For this, we navigate to the data model, which we created in the Data Integration - Introduction tutorial:
data_model = data_pool.get_data_models().find("PyCelonis Tutorial Data Model")
data_model
DataModel(id='30bb734f-edbd-4fa2-b90d-dfbe1e6168e9', name='PyCelonis Tutorial Data Model', pool_id='4fb45b3c-f80a-4c23-9bc7-6c5ee3e2b4de')
To add a table from the data pool into the data model, we have to call the add_table()
method. The method takes as input arguments:
Name | Type | Description | Default |
---|---|---|---|
name |
str |
Name of the table inside our data pool | Required |
alias |
str |
Alias for the table, i.e. how the name should be displayed inside our data model | None |
data_model.add_table(name="ACTIVITIES", alias="ACTIVITIES")
data_model.add_table(name="EKPO", alias="EKPO")
data_model.add_table(name="EKKO", alias="EKKO")
data_model.add_table(name="LFA1", alias="LFA1")
[2022-11-28 14:08:49,908] INFO: Successfully added data model table with id '7ff114e1-f6a1-48ae-a10f-5a90b77eefc7' to data model [2022-11-28 14:08:49,923] INFO: Successfully added data model table with id '54c0541e-1823-44e6-ba41-1a40b317b606' to data model [2022-11-28 14:08:49,938] INFO: Successfully added data model table with id 'df5c0c35-f9ba-48bb-b84d-e7b78030c249' to data model [2022-11-28 14:08:49,952] INFO: Successfully added data model table with id 'e9abe8ae-3675-4cda-9d1d-803dc76d9343' to data model
DataModelTable(id='e9abe8ae-3675-4cda-9d1d-803dc76d9343', data_model_id='30bb734f-edbd-4fa2-b90d-dfbe1e6168e9', name='LFA1', alias='LFA1', data_pool_id='4fb45b3c-f80a-4c23-9bc7-6c5ee3e2b4de')

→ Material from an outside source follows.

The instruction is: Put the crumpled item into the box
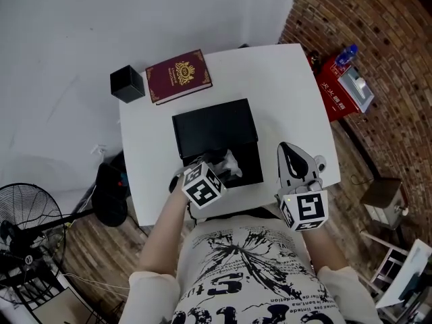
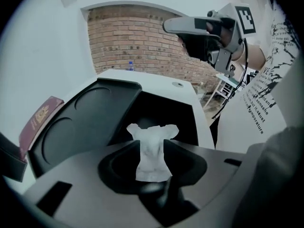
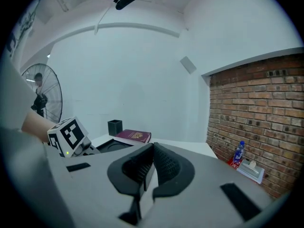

The method will take the table from our data pool and create a reference to it inside our data model, including all properties, such as column names and data types. To verify that the tables exist in our data model, we can call the get_tables()
method:
data_model.get_tables()
[ DataModelTable(id='7ff114e1-f6a1-48ae-a10f-5a90b77eefc7', data_model_id='30bb734f-edbd-4fa2-b90d-dfbe1e6168e9', name='ACTIVITIES', alias='ACTIVITIES', data_pool_id='4fb45b3c-f80a-4c23-9bc7-6c5ee3e2b4de'), DataModelTable(id='df5c0c35-f9ba-48bb-b84d-e7b78030c249', data_model_id='30bb734f-edbd-4fa2-b90d-dfbe1e6168e9', name='EKKO', alias='EKKO', data_pool_id='4fb45b3c-f80a-4c23-9bc7-6c5ee3e2b4de'), DataModelTable(id='54c0541e-1823-44e6-ba41-1a40b317b606', data_model_id='30bb734f-edbd-4fa2-b90d-dfbe1e6168e9', name='EKPO', alias='EKPO', data_pool_id='4fb45b3c-f80a-4c23-9bc7-6c5ee3e2b4de'), DataModelTable(id='e9abe8ae-3675-4cda-9d1d-803dc76d9343', data_model_id='30bb734f-edbd-4fa2-b90d-dfbe1e6168e9', name='LFA1', alias='LFA1', data_pool_id='4fb45b3c-f80a-4c23-9bc7-6c5ee3e2b4de') ]
5. Reload data model¶
Note that the add_table()
method only creates a reference of the data pool table inside our data model but does not reload the data model. For that, we have to call the reload()
method:
data_model.reload()
[2022-11-28 14:08:50,018] INFO: Successfully triggered data model reload for data model with id '30bb734f-edbd-4fa2-b90d-dfbe1e6168e9' [2022-11-28 14:08:50,019] INFO: Wait for execution of data model reload for data model with id '30bb734f-edbd-4fa2-b90d-dfbe1e6168e9'
This method will load the data for all tables inside our data model. However, if we only want to load the data for selected tables, we can also perform a partial_reload()
and specify inside data_model_table_ids
the table IDs, for which we want to load the data:
tables = data_model.get_tables()
ekko = tables.find("EKKO")
ekpo = tables.find("EKPO")
data_model.partial_reload(data_model_table_ids=[ekko.id, ekpo.id])
[2022-11-28 14:08:50,143] INFO: Successfully triggered data model reload for data model with id '30bb734f-edbd-4fa2-b90d-dfbe1e6168e9' [2022-11-28 14:08:50,144] INFO: Wait for execution of data model reload for data model with id '30bb734f-edbd-4fa2-b90d-dfbe1e6168e9'
Conclusion¶
Congratulations! You have learned how to upload data from your local Python project as tables inside your data pool, how to add those tables into a data model, and how to reload a data model in order to populate the model tables with data from the pool tables. In the next tutorial Data Export, you will learn how to export data from the Celonis EMS into your local Python project.